* [Brief]
I would like each line of the data that holds the word "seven" copied out.

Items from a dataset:
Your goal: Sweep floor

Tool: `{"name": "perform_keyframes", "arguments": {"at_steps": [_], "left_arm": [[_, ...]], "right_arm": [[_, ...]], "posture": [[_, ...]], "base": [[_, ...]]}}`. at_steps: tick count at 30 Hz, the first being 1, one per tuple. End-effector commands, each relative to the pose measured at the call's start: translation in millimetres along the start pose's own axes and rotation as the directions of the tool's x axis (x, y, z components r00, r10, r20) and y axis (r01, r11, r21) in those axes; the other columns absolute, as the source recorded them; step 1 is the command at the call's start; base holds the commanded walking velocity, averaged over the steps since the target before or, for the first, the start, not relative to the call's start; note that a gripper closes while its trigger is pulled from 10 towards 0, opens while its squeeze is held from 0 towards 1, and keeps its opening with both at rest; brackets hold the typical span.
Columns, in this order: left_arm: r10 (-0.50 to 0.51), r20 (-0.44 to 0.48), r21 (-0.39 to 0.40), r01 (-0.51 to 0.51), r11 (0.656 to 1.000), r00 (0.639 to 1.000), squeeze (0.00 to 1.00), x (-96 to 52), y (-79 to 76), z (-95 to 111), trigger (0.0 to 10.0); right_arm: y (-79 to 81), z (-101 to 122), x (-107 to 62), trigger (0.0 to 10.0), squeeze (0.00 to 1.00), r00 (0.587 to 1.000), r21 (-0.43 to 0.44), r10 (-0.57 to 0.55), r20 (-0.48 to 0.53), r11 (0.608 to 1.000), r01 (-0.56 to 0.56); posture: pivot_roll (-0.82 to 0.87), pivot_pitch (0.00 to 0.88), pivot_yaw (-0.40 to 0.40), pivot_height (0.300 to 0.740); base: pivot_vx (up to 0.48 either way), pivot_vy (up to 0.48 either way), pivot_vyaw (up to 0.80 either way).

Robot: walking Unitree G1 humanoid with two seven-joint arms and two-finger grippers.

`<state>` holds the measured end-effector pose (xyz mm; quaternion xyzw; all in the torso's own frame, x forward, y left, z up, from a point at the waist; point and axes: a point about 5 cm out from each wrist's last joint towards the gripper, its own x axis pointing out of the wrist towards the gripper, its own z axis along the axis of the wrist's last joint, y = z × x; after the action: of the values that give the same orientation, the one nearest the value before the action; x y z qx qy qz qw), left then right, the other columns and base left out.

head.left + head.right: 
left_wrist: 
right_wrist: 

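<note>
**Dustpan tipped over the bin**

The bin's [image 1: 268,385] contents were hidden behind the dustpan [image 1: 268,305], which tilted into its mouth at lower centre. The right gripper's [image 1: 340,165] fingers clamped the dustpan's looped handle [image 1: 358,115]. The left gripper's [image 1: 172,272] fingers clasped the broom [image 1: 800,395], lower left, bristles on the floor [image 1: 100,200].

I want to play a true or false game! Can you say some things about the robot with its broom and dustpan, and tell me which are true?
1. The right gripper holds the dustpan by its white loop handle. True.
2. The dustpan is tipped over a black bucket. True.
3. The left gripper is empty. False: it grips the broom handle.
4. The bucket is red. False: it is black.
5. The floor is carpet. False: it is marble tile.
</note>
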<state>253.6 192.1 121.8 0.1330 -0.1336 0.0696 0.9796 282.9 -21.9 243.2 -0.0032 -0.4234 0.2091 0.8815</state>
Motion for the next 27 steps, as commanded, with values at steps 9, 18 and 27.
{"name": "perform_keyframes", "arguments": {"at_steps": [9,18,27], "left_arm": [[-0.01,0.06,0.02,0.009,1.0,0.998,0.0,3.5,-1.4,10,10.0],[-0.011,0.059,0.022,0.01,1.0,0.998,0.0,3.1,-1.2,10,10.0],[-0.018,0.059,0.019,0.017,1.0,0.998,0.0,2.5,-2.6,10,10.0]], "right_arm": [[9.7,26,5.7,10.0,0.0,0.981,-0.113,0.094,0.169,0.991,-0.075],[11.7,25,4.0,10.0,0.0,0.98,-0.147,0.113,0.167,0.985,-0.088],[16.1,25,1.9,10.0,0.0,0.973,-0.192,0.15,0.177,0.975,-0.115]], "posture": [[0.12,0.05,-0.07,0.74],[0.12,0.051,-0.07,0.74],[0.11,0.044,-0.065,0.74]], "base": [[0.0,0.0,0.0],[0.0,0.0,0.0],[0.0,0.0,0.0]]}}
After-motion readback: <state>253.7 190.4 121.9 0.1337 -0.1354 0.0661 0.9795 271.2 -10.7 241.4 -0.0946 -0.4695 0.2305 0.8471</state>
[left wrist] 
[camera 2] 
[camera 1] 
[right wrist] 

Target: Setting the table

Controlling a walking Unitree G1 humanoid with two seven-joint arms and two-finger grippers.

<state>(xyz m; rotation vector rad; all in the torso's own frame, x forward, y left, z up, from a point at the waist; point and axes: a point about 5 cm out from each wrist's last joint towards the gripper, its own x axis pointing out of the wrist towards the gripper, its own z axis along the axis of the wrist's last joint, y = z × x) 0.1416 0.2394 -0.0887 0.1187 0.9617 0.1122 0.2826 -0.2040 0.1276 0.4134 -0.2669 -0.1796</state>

* [Finished task]
Robot: walking Unitree G1 humanoid with two seven-joint arms and two-finger grippers.
Controlling a walking Unitree G1 humanoid with two seven-joint arms and two-finger grippers.

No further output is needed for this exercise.